The tennis star has been paranoid about getting a blood clot because she caught a potentially fatal one in her lung in 2010, and when she asked a nurse about receiving a drip to help with clotting the response was unsure. “‘Well, we don’t really know if that’s what you need to be on right now.’ No one was really listening to what I was saying,” she wrote.

Williams ended up being correct and after she developed a cough that was so strong her c-section stitches burst. She wrote that they found out, “I wasn’t coughing for nothing; I was coughing because I had an embolism, a clot in one of my arteries.” Williams still had to frequently fight to receive a CAT Scan all while being in an out of multiple surgeries, to the point where she apparently “started to say, ‘I’m baaaaaaack!’ each time they wheeled me in.”

All in all, Williams went through four surgeries including her C-section, and left the hospital a week after her daughter was born. While she went through a difficult recovery process and has also been open about struggling with postpartum depression, Williams said that spending time with Olympia “was both the reward and the validation for all I’d been through. I went from not being able to really imagine her in the womb to us being inseparable.”

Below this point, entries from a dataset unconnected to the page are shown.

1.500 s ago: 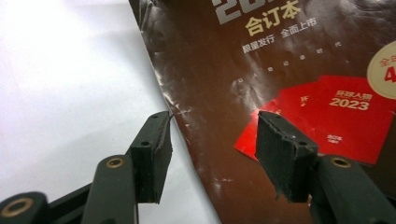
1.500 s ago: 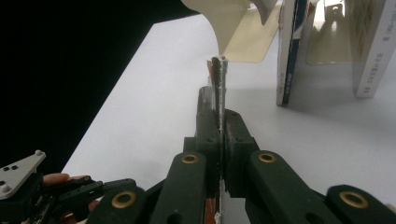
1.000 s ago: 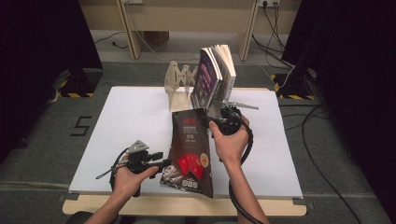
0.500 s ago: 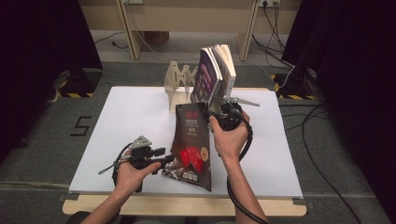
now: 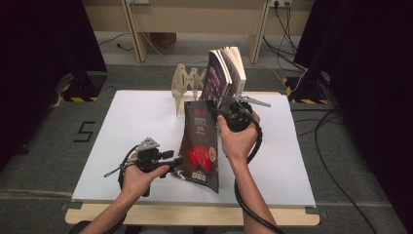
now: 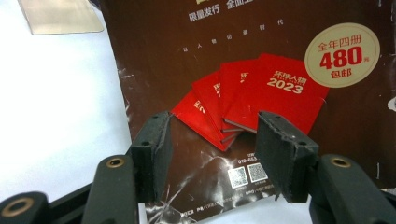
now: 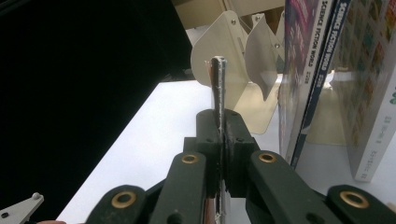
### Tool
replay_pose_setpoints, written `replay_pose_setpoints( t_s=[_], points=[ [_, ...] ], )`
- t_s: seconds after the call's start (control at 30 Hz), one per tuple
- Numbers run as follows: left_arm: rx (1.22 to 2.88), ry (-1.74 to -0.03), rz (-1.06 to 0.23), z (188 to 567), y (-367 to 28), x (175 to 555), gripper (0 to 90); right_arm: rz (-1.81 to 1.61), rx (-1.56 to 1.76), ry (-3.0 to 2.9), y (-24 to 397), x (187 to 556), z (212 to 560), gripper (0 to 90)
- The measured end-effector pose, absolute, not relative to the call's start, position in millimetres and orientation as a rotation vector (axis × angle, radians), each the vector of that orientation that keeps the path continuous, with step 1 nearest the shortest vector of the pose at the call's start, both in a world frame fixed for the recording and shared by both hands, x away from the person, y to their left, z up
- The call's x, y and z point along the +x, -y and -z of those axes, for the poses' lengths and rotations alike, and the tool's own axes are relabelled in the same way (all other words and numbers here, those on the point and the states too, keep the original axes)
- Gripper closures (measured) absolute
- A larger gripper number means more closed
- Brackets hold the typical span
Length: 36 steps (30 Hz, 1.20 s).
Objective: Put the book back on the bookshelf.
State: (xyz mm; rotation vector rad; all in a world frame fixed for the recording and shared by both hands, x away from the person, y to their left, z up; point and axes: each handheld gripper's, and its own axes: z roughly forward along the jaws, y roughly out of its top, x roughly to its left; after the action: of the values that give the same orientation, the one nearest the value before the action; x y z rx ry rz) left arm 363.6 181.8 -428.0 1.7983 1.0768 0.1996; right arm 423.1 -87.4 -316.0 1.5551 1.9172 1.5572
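A dark brown magazine [image 5: 199, 146] with red booklets printed on its cover stands tilted on its lower edge on the white table [image 5: 126, 122]. My right gripper [image 5: 233, 116] is shut on its upper right edge. In the right gripper view that gripper [image 7: 219, 135] pinches the magazine [image 7: 218, 79] seen edge-on. My left gripper [image 5: 173, 162] sits by the magazine's lower left part. In the left gripper view this gripper [image 6: 212, 140] is open, and the cover [image 6: 261, 56] lies just beyond the pads [image 6: 154, 149], apart from them.
A beige book rack [image 5: 187, 80] stands at the table's far side with several upright books [image 5: 224, 73] leaning in it, just behind the right gripper. Its dividers [image 7: 224, 42] and the books [image 7: 308, 70] are close ahead in the right gripper view. Cables lie on the floor around.
The magazine has been tipped up steeper, its lower edge sliding right. The right hand shifted slightly right with it. The left gripper edged a little farther from the person.
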Motion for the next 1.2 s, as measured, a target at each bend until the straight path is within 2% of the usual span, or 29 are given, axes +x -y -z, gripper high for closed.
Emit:
replay_pose_setpoints(
  t_s=[1.2],
  points=[
    [1.803, -1.031, -0.221, 414, -166, 378, 44.6, -1.579, 1.519, -1.842, 78, 439, 302, 87.4]
  ],
)
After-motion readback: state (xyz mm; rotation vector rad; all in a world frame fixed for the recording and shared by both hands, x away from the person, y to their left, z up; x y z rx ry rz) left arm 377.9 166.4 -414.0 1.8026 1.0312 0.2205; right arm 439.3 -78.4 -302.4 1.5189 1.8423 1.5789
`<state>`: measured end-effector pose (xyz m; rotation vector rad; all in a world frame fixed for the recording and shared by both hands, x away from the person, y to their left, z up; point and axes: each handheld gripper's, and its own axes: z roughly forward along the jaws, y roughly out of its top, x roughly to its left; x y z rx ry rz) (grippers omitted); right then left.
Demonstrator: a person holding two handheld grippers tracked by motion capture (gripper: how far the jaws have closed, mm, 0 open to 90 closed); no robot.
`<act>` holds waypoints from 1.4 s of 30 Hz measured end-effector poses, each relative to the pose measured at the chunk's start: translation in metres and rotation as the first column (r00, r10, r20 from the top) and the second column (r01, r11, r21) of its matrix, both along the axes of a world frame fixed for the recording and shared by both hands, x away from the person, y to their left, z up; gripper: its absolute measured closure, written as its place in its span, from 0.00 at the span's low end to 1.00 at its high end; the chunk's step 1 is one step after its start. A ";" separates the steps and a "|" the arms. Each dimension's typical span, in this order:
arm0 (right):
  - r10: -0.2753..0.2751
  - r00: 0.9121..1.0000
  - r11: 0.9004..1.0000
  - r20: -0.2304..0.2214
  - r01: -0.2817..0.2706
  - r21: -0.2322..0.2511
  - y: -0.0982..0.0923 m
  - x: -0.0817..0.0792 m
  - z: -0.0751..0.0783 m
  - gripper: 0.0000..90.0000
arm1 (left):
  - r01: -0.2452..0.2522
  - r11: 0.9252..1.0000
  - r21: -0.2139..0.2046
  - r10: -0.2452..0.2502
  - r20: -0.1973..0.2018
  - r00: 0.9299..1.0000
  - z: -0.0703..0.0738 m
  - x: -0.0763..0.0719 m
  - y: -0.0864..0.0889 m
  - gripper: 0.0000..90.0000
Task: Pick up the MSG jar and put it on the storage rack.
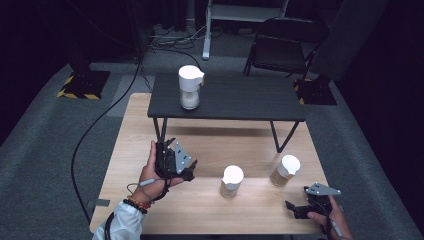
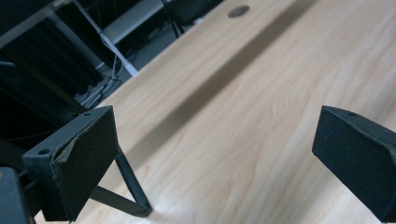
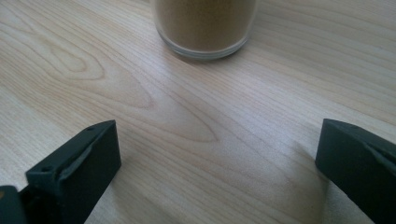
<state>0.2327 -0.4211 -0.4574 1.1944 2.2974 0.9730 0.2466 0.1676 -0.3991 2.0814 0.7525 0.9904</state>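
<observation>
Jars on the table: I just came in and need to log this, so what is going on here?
A person holds a two-jaw gripper in each hand over a wooden table. Both are open and empty. The right gripper points at the jar of brown powder nearest it; the left gripper sits beside the middle jar. A third jar, with white contents, stands on the small black table behind.
</observation>
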 end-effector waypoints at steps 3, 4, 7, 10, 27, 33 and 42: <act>0.000 1.000 1.000 0.000 0.000 0.000 0.000 0.000 0.000 0.00 | 0.003 1.000 0.003 -0.003 -0.025 1.000 -0.006 0.000 0.001 0.00; 0.000 1.000 1.000 0.000 0.000 0.000 0.000 0.000 0.000 0.00 | 0.003 1.000 0.011 -0.003 -0.028 1.000 -0.008 -0.001 0.001 0.00; -0.001 1.000 1.000 0.000 0.001 0.000 0.000 0.000 0.000 0.00 | 0.002 1.000 0.018 -0.001 -0.041 0.999 -0.013 -0.002 0.003 0.00; -0.002 1.000 1.000 0.000 0.002 0.000 0.000 0.000 0.000 0.00 | -0.010 1.000 0.017 0.011 -0.051 0.999 -0.017 -0.003 0.005 0.00; -0.003 1.000 1.000 0.000 0.003 0.001 0.000 -0.001 0.000 0.00 | -0.032 0.998 0.048 0.038 -0.145 0.989 -0.038 -0.009 0.018 0.01; -0.003 1.000 1.000 0.000 0.003 0.000 0.000 -0.001 0.000 0.00 | -0.047 0.998 0.051 0.055 -0.186 0.981 -0.043 -0.008 0.024 0.01; -0.003 1.000 1.000 0.000 0.003 0.000 0.000 -0.001 0.000 0.00 | -0.073 0.997 0.019 0.075 -0.244 0.967 -0.049 -0.010 0.038 0.01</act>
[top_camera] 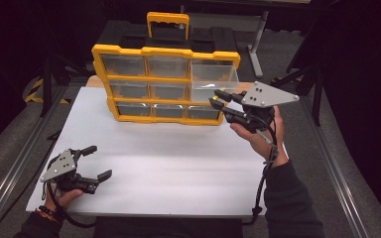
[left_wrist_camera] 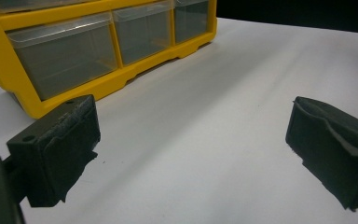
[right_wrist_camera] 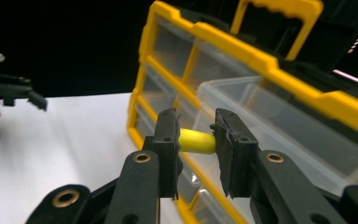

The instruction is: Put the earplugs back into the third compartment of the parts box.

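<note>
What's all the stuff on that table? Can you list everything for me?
Drawer organiser: one, yellow frame, clear drawers, far end of the board.
Pulled-out drawer: one, clear, top right of the organiser.
Small cylinder: one, yellow, clamped in the right gripper beside that drawer.
Board: one, white, covers the table.
Left gripper: one, black, open above the board's near left.
Right gripper: one, black, at the organiser's right side.
Hands: two, one per gripper.
</note>
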Demonstrator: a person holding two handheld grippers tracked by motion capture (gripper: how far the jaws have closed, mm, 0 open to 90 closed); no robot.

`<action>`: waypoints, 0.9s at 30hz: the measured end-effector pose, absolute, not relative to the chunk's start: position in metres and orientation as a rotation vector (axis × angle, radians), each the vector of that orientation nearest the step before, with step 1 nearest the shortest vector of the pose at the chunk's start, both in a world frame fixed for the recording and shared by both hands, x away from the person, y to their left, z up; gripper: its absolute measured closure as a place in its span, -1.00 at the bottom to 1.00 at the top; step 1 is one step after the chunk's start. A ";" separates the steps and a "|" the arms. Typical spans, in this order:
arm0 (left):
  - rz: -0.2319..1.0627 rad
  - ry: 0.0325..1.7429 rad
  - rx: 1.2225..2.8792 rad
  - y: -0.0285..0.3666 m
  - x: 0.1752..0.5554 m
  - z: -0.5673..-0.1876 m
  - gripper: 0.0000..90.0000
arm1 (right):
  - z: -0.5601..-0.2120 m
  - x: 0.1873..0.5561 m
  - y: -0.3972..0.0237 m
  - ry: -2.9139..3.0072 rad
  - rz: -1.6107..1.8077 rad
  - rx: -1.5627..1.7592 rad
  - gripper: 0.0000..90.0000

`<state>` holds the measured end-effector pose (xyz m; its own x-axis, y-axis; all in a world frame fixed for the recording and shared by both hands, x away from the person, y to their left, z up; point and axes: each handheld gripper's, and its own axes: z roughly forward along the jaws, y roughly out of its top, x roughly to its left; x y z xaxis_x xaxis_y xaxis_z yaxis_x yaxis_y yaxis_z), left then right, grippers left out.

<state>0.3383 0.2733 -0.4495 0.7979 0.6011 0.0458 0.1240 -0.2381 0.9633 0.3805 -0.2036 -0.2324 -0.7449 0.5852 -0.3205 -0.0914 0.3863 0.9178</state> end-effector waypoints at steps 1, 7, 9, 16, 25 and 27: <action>0.491 0.560 1.781 0.273 0.338 -0.449 -0.92 | -0.232 0.380 -0.204 2.022 1.394 0.422 0.59; 0.492 0.561 1.777 0.272 0.339 -0.450 -0.92 | -0.212 0.396 -0.211 1.967 1.387 0.461 0.58; 0.492 0.559 1.780 0.272 0.340 -0.450 -0.91 | -0.207 0.403 -0.212 1.951 1.366 0.483 0.58; 0.493 0.543 1.786 0.270 0.338 -0.449 -0.91 | -0.203 0.428 -0.214 1.949 1.325 0.558 0.58; 0.494 0.536 1.788 0.268 0.338 -0.449 -0.91 | -0.206 0.446 -0.213 1.956 1.306 0.625 0.57; 0.496 0.536 1.789 0.268 0.337 -0.449 -0.91 | -0.207 0.449 -0.212 1.957 1.292 0.637 0.57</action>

Williams also reminded us of a chilling fact, which is that Black women in the U.S. have a three-times higher chance of dying during childbirth than white women, with most causes being ruled as preventable. “Being heard and appropriately treated was the difference between life or death for me; I know those statistic would be different if the medical establishment listened to every Black woman’s experience,” said Williams.